Scan each line of the records for the word "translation" and extract the ones that have it.

Supplied records: Begin

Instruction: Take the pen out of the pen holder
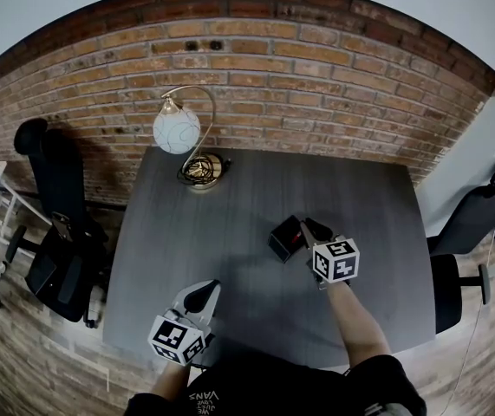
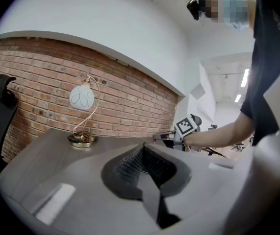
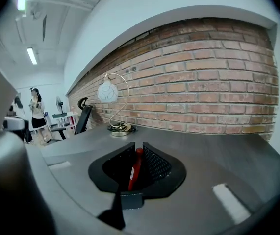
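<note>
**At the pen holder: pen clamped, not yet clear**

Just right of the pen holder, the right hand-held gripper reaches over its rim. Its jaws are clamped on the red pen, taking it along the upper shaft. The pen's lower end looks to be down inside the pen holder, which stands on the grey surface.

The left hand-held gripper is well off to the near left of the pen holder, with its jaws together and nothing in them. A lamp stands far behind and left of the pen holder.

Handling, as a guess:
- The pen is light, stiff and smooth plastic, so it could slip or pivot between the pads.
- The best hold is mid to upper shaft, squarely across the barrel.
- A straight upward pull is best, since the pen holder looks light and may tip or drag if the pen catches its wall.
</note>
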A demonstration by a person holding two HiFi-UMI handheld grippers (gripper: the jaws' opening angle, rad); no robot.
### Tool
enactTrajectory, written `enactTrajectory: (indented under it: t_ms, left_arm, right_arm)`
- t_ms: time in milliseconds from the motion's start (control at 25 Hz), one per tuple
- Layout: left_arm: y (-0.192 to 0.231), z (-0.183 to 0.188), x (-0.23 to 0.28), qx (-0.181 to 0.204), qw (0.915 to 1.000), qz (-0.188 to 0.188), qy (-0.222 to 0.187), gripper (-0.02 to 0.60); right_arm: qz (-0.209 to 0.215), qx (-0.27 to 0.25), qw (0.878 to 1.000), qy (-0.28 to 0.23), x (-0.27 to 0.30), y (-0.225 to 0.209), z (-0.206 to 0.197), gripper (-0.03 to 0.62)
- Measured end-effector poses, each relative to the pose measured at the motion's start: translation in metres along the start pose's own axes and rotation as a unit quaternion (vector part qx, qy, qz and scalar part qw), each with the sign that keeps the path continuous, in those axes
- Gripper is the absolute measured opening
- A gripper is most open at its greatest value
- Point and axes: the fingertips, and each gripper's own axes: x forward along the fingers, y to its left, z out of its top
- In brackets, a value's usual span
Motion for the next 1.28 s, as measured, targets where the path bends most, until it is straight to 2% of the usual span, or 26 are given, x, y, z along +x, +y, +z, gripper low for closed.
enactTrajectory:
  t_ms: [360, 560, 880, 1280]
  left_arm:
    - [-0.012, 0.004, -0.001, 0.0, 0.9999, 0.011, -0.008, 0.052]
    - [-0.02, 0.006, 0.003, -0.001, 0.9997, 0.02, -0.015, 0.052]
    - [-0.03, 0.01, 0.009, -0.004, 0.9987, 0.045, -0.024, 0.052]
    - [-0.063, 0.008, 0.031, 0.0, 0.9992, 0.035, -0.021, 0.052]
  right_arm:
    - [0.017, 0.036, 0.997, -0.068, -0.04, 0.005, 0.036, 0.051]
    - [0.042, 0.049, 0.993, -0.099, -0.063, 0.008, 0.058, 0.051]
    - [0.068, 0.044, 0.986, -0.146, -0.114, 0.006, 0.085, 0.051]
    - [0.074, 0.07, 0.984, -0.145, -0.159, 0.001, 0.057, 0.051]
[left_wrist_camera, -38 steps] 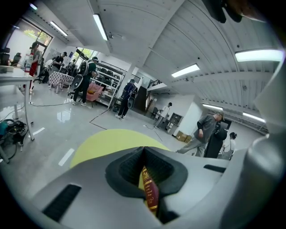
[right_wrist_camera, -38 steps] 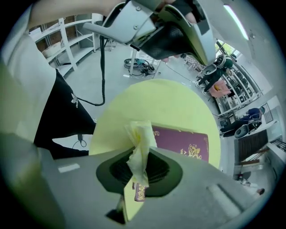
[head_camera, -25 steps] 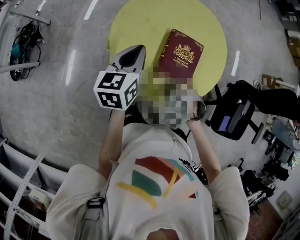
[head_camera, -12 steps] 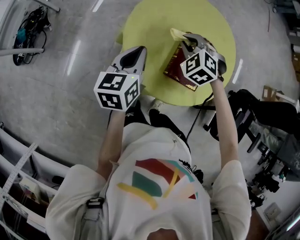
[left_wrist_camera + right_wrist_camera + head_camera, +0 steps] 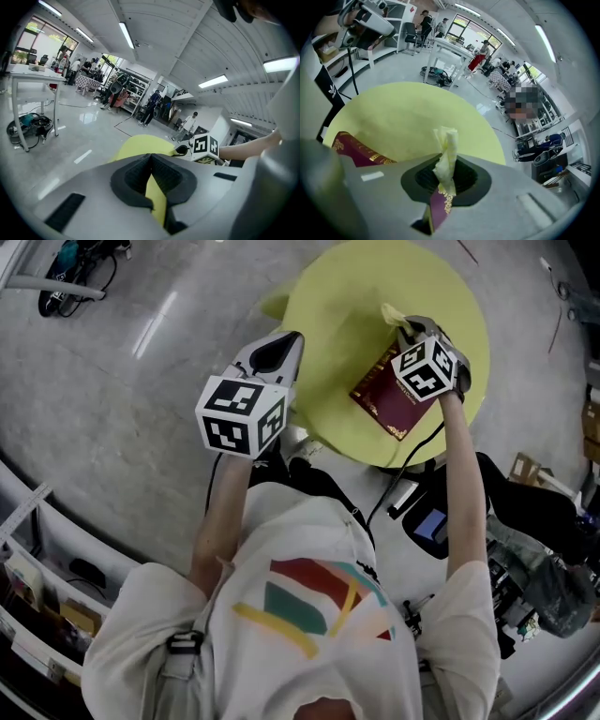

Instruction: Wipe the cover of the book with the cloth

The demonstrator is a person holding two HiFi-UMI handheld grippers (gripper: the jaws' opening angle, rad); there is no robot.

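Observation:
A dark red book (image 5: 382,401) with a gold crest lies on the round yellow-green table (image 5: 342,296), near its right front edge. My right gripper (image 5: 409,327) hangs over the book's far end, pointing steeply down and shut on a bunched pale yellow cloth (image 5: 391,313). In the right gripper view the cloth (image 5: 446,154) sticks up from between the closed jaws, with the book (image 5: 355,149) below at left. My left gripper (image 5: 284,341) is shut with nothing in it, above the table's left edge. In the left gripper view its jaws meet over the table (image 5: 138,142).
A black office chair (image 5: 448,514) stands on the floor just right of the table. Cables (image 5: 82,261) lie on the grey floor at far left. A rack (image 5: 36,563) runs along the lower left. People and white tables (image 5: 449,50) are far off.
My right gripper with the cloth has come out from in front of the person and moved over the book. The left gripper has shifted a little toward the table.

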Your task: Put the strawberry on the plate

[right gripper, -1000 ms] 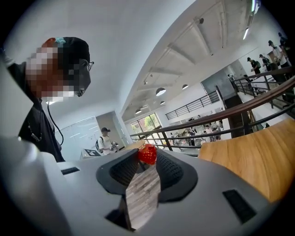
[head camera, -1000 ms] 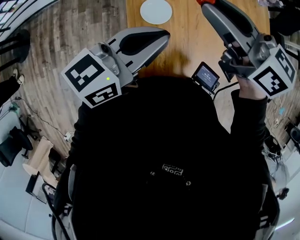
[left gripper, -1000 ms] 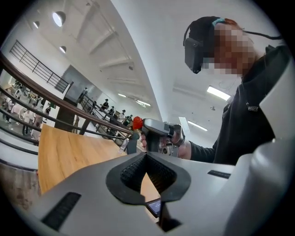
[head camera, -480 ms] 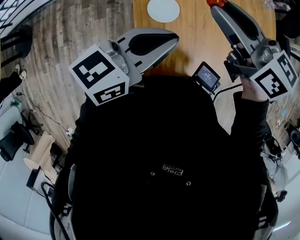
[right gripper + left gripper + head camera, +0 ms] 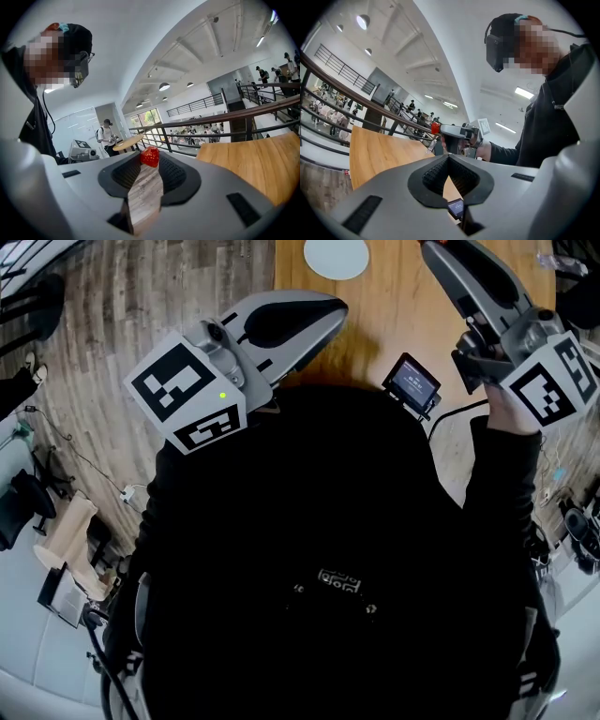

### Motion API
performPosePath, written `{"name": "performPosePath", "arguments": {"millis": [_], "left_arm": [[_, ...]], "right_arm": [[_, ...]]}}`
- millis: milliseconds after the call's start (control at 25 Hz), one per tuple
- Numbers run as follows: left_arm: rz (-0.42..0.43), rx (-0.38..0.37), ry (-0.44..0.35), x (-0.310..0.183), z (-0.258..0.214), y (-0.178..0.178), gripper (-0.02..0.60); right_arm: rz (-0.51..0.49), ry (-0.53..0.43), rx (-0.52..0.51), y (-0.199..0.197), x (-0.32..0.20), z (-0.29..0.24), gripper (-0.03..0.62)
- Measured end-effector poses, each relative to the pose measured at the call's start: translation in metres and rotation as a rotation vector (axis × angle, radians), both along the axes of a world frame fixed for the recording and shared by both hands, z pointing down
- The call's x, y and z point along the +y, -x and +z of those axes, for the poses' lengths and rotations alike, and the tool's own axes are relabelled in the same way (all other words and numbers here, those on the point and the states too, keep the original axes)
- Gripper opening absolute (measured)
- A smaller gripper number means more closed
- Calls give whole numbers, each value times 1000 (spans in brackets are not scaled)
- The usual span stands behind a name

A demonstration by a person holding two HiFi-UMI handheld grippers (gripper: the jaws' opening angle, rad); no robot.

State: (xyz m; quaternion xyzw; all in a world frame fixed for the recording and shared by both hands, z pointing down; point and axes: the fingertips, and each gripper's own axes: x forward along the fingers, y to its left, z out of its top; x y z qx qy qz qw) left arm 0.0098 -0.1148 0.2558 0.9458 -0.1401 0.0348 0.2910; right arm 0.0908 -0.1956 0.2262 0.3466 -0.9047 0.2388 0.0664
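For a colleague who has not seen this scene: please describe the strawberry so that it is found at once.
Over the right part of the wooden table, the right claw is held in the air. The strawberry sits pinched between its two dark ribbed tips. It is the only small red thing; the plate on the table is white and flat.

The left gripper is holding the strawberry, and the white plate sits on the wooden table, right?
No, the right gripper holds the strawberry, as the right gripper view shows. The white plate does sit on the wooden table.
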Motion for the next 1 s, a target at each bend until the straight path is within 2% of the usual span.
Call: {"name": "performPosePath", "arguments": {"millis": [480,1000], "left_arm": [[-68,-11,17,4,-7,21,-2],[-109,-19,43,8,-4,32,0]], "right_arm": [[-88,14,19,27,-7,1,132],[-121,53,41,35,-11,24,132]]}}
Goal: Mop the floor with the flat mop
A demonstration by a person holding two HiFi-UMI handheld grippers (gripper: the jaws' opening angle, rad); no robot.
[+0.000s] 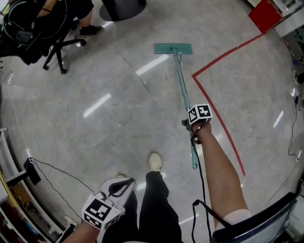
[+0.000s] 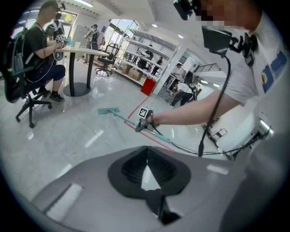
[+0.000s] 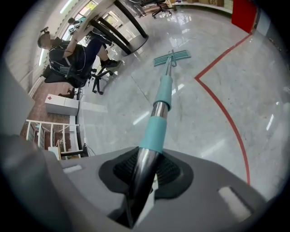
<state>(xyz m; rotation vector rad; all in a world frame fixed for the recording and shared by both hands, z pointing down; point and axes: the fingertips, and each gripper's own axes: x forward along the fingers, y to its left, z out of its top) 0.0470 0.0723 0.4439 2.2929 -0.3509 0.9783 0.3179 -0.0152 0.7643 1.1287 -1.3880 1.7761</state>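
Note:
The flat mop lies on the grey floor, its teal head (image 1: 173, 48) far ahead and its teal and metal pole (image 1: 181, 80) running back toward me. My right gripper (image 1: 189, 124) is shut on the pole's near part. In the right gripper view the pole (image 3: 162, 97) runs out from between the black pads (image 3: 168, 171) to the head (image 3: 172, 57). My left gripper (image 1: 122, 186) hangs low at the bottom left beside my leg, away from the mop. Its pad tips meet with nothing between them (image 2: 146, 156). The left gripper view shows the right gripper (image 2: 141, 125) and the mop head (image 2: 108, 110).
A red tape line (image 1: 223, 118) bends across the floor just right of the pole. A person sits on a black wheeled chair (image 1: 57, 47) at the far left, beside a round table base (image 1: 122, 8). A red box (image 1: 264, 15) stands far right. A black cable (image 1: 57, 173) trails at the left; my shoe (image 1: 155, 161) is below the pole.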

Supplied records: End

▶ [Response area]
- Measured end-effector poses, each relative to the pose measured at the motion's start: translation in metres along the start pose's own axes and rotation as a unit quaternion (vector part qx, qy, qz and scalar part qw), each with the sign that keeps the path continuous, in those axes
- Measured end-effector poses, each relative to the pose measured at the call's start: translation in metres and rotation as a rotation vector (axis × angle, radians), both along the axes of a world frame fixed for the recording and shared by both hands, z pointing down

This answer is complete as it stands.